Another interesting side note to consider is the use of song in the scene. The sane characters seem quite put off by Ophelia sing-song ways. However, they are the most revealing lines within the scenes, as the present clear metaphors for Ophelia's feelings. She sings about her grief over the death of her father. She also sings about her relationship with Hamlet, and how she feels discarded and alone, both sexually and emotionally. "The he rose up and donned his clothes/ And dupped the chamber door./ Let in the maid, that out a maid/ Never departed more" (57-60). These songs, which contrast so heavily with the other characters' normal behavior, are seen as symptoms of madness, but really reveal untainted truth about emotions. This use of theatrical presentation to portray truth is also demonstrated earlier in the play, in the mock play of 3:2. The mock play clearly shows the murder of King Hamlet, and Claudius's subsequent claim of his brother's kingdom and wife. Shakespeare seems to use this motif of theatre and song to contrast from "reality" in order to fully describe it, just as madness is deemed by the as behavior radically different than the norm. Both the madness and the theatrics are used to convey ultimate truth.

12:25 AM  
Blogger Rebekah Tribble said...

I saw Ophelia's madness as a direct correlation to Shakespearean time. During this time class structure was crucial. A violation in it caused violent disturbances in the heavens, nature, and just overall unnatural behavior. The fact that Ophelia's madness happens directly after Hamlet kills Polonius shows how Hamlet disrupts order in class structure. Ophelia acting crazy is Shakespeare's way of showing that disruption in order has occurred. Ophelia fits the description of the fool by being this unnatural disturbance and a sort of warning to the rest of the characters.

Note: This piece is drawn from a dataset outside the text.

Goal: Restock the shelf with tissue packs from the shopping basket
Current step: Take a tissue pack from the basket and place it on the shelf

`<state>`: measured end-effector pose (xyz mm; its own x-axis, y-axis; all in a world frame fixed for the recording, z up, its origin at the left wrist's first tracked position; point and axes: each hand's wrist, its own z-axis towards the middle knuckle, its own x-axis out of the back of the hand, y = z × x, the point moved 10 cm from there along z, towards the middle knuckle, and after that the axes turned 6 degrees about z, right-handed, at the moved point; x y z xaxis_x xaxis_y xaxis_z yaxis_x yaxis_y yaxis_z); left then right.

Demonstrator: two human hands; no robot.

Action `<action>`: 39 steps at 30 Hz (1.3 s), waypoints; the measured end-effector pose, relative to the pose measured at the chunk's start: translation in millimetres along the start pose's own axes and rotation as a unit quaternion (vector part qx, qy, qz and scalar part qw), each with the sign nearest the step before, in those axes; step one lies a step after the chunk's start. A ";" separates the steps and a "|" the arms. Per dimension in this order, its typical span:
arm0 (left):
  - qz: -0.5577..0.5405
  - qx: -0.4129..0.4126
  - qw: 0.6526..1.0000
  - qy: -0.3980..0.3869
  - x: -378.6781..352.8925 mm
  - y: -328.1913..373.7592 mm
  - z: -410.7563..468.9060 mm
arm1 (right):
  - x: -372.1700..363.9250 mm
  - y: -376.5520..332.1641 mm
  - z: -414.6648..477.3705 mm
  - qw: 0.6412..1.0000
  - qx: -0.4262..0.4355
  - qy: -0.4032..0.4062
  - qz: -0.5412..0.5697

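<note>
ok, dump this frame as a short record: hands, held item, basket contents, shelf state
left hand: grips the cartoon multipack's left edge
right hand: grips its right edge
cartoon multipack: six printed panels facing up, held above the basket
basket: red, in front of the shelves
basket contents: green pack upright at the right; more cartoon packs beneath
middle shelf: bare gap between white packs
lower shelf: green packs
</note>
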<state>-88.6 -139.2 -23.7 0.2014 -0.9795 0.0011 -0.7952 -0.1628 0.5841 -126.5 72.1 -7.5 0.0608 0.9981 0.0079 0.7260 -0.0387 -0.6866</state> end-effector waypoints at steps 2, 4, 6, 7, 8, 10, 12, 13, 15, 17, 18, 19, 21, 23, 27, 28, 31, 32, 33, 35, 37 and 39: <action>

By restating past events such as “He is dead and gone, lady;”-line 36(death of Polonius) she restates all the bad that has happened, what lead to her insanity, and what is to come. “At his head a grass-green turf”-line 37, seems to reflect more on the death of King Hamlet showing how she is almost gathering all these horrible events to lead to terrible things, she is almost like an omen. “ ‘Before you tumbled me, You promised me to wed.’”-line 67, shows how Ophelia seems to be putting an omen upon Hamlet. By not keeping his promise of love, bad things are now going to happen to Hamlet.